Here we see the real danger of the internet for those who seek to control the spread of information. The internet, like every other medium that has come before it, changes not just the way in which people create, distribute and receive information, but the information itself. Just as the printing press led to the widespread publication of the Bible in the vernacular and ultimately to the Reformation which forever transformed the power structure in European society, so too has the internet allowed the public to receive, correlate and distribute information that challenges official government narratives in a way that threatens to transform the power structure of our society. And as the traditional media has begun to bleed away the remains of its increasingly dissatisfied customer base, self-immolated on the fantastic failure to challenge the status quo on issues like Saddam’s WMD or the growing apparatus of the police state or the never-ending bailouts of the too-big-to-fails, a new, independent media has arisen to take its place, empowered by technologies that allow for the instantaneous and nearly costless transmission of ideas to the farthest corners of the globe.
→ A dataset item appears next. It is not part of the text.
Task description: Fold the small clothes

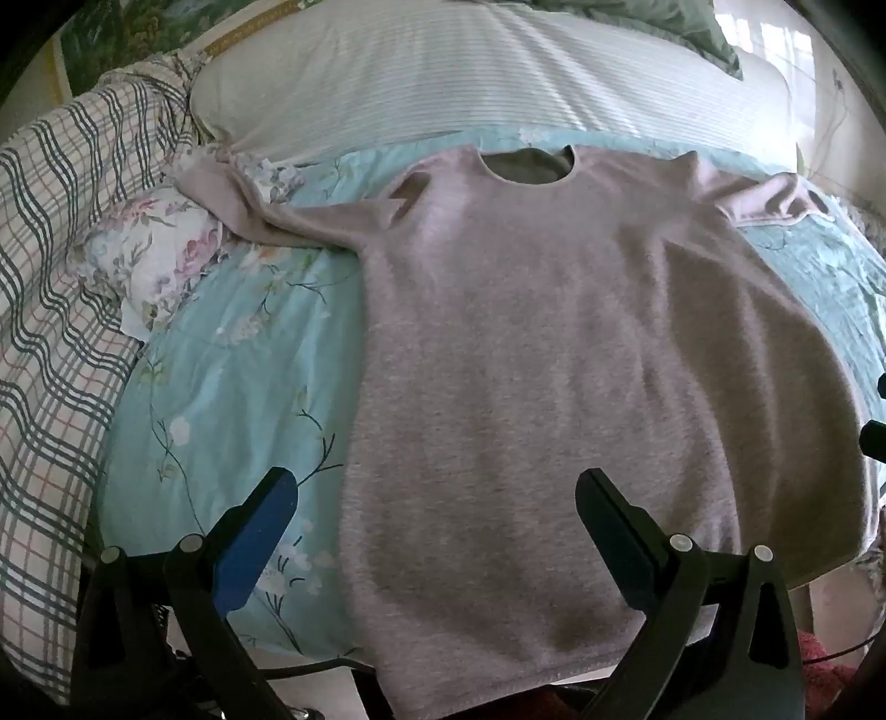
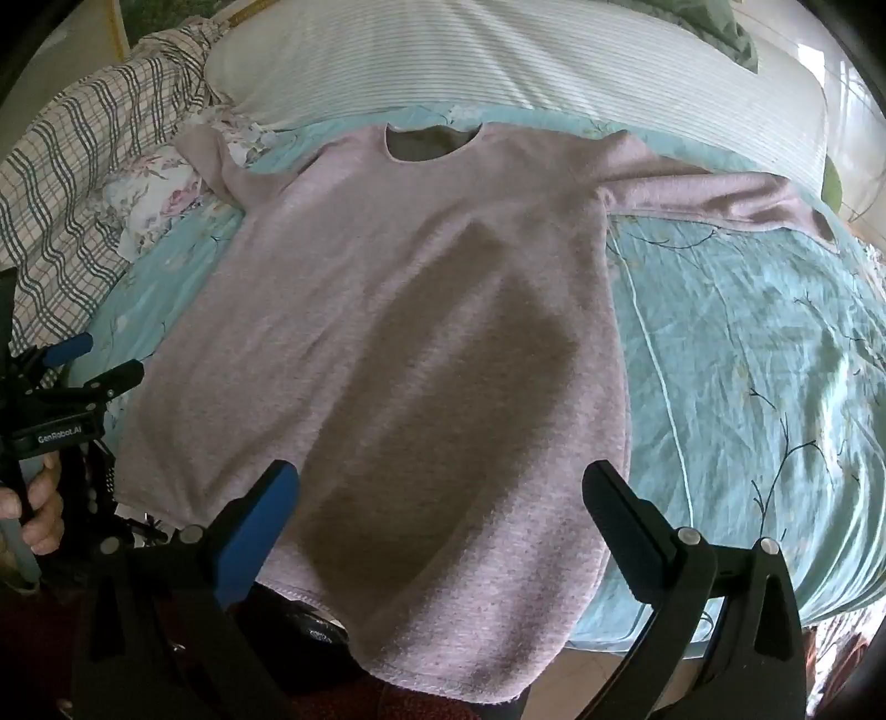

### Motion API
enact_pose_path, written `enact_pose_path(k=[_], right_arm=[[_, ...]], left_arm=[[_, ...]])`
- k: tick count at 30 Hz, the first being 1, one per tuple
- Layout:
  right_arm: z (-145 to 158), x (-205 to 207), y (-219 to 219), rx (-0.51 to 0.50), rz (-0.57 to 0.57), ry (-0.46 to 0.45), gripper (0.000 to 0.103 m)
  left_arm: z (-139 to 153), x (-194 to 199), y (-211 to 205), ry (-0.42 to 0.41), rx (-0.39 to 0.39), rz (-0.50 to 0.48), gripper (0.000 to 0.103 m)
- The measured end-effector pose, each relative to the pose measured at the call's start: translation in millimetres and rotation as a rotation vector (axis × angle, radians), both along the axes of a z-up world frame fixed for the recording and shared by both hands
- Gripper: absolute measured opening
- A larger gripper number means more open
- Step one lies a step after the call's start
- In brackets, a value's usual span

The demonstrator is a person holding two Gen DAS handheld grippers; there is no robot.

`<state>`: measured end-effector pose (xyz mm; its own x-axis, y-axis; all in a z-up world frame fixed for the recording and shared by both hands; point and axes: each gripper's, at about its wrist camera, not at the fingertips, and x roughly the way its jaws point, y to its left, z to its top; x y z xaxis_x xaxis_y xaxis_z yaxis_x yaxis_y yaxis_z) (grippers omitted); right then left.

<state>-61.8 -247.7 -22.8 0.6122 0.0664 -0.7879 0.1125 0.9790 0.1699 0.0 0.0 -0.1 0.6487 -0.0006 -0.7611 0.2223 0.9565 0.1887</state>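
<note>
A pale pink fuzzy sweater [image 1: 554, 343] lies flat on a light blue floral bedspread [image 1: 232, 387], neck hole away from me, both sleeves spread out to the sides, hem hanging over the bed's near edge. It also shows in the right wrist view [image 2: 387, 332]. My left gripper [image 1: 437, 498] is open and empty, hovering above the hem on its left side. My right gripper [image 2: 443, 493] is open and empty above the hem's right part. The left gripper [image 2: 105, 360] also shows at the left edge of the right wrist view, open.
A white striped pillow [image 1: 470, 77] lies beyond the collar. A plaid blanket [image 1: 50, 332] and a floral cloth [image 1: 160, 249] are heaped at the left. A green quilt [image 1: 664, 27] sits at the far back. Bare bedspread [image 2: 747, 360] lies right of the sweater.
</note>
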Motion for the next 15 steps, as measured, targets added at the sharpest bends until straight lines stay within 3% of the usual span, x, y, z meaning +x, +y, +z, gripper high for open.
enact_pose_path(k=[15], right_arm=[[0.9, -1.6, 2.4, 0.013, 0.002, -0.003, 0.102]], left_arm=[[-1.0, 0.3, -0.9, -0.003, -0.010, -0.001, 0.101]])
When situated in this context, the recent struggle over the SOPA and PIPA bills are seen for what they are: one battle in a much larger war for internet freedom, and ultimately, the cognitive liberty of the American public. But it is possible to win the battle and yet lose the war, as the millions of MegaUpload users who just had all of their files seized by the FBI found out the hard way. The only hope is that the movement that has arisen to face this, the greatest threat to the rise of this new era of mental independence, does not wane in the wake of the SOPA and PIPA “victory,” but instead rises to meet the even greater internet clampdown that awaits. After all, all the authorities are waiting for is for the public to fall back asleep.